◆ **What to do**: Among the entries below, please repeat exactly and only the lines from the line containing "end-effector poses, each" to the line containing "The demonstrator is", both lines included.

◆ **Saved entries**:
* * * *
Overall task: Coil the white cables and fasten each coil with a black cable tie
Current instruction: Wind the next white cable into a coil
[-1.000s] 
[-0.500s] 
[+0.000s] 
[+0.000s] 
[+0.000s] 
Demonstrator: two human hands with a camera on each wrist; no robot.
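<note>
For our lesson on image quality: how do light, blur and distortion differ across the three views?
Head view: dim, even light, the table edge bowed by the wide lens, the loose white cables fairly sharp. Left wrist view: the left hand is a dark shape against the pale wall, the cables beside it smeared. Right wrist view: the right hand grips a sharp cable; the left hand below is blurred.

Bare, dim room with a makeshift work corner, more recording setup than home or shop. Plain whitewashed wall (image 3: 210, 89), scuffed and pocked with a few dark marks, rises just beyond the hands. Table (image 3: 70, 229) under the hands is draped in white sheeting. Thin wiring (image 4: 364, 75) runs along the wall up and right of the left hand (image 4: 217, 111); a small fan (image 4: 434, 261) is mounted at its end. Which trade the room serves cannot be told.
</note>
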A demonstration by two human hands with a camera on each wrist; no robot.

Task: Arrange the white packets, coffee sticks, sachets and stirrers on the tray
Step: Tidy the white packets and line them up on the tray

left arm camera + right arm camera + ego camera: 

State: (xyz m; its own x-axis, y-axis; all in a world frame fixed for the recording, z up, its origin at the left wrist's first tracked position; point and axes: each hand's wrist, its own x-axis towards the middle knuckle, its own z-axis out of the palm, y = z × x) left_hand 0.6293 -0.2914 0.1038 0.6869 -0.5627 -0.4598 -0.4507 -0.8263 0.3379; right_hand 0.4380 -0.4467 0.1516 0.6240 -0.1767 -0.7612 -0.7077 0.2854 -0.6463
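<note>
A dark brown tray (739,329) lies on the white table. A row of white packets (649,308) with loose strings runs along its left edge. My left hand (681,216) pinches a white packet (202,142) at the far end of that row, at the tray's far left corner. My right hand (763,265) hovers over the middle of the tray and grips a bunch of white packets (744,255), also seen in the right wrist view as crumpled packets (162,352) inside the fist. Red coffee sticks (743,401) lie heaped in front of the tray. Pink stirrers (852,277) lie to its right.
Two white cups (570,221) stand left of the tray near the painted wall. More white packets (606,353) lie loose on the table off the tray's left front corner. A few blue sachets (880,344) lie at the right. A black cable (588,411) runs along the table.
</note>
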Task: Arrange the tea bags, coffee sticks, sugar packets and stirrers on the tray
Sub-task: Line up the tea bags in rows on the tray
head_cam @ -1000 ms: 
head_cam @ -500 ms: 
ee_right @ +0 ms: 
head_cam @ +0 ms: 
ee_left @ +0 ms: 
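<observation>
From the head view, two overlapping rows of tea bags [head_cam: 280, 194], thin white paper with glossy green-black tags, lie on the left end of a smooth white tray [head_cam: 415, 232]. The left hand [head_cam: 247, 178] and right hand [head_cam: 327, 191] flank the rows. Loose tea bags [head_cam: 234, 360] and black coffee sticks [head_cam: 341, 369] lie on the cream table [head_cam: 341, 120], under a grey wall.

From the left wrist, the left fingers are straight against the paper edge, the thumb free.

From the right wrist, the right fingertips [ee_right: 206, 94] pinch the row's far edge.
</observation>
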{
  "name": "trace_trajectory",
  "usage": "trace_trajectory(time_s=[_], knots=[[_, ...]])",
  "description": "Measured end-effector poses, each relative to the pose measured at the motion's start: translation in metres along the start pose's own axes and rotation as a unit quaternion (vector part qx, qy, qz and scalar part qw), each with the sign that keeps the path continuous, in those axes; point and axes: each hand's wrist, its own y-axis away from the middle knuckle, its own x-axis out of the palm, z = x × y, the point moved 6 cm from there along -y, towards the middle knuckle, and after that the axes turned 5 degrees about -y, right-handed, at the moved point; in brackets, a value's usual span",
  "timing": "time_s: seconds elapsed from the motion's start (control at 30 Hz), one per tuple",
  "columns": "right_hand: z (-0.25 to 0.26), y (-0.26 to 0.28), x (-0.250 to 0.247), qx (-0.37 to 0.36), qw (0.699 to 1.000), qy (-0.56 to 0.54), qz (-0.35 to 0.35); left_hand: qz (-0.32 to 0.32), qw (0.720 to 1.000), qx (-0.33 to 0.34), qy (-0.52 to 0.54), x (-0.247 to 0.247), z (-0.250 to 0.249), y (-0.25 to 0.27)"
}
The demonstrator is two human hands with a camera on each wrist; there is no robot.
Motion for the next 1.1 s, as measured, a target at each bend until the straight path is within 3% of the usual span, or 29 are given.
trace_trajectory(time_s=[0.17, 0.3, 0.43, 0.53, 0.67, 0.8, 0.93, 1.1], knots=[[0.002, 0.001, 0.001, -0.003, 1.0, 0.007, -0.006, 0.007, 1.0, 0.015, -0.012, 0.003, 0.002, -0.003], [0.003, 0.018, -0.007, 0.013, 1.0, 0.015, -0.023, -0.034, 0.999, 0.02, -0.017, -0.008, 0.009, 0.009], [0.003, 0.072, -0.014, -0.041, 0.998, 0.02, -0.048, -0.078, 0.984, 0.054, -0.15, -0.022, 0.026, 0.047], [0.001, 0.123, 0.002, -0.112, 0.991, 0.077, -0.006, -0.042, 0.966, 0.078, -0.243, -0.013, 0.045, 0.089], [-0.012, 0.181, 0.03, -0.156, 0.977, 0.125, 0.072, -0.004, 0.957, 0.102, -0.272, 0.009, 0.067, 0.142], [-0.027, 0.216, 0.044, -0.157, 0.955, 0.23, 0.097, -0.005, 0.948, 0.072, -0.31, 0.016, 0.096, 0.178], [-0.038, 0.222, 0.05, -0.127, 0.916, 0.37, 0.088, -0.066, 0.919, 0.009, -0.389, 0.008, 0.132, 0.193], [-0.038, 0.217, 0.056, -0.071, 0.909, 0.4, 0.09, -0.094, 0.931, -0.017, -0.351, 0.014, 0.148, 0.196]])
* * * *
◆ **Worked solution**:
  "description": "Measured end-effector poses, each relative to the pose measured at the motion's start: translation in metres along the start pose's own axes and rotation as a unit quaternion (vector part qx, qy, qz and scalar part qw), each with the sign that keeps the path continuous, in those axes; point and axes: each hand's wrist, its own y-axis away from the middle knuckle, its own x-axis out of the palm, z = x × y, the point moved 6 cm from there along -y, towards the middle knuckle, and after that the axes turned 5 degrees about -y, right-handed, at the moved point; in brackets, a value's usual span",
  "timing": "time_s: seconds elapsed from the motion's start (control at 30 Hz), one per tuple",
  "columns": "right_hand: z (-0.25 to 0.26), y (-0.26 to 0.28), x (-0.250 to 0.247), qx (-0.37 to 0.36), qw (0.699 to 1.000), qy (-0.56 to 0.54), qz (-0.35 to 0.35); left_hand: qz (-0.32 to 0.32), qw (0.720 to 1.000), qx (-0.33 to 0.34), qy (-0.52 to 0.54), x (-0.247 to 0.247), z (-0.250 to 0.249), y (-0.25 to 0.27)"
}
The demonstrator is two human hands with a camera on each wrist; there is no robot.

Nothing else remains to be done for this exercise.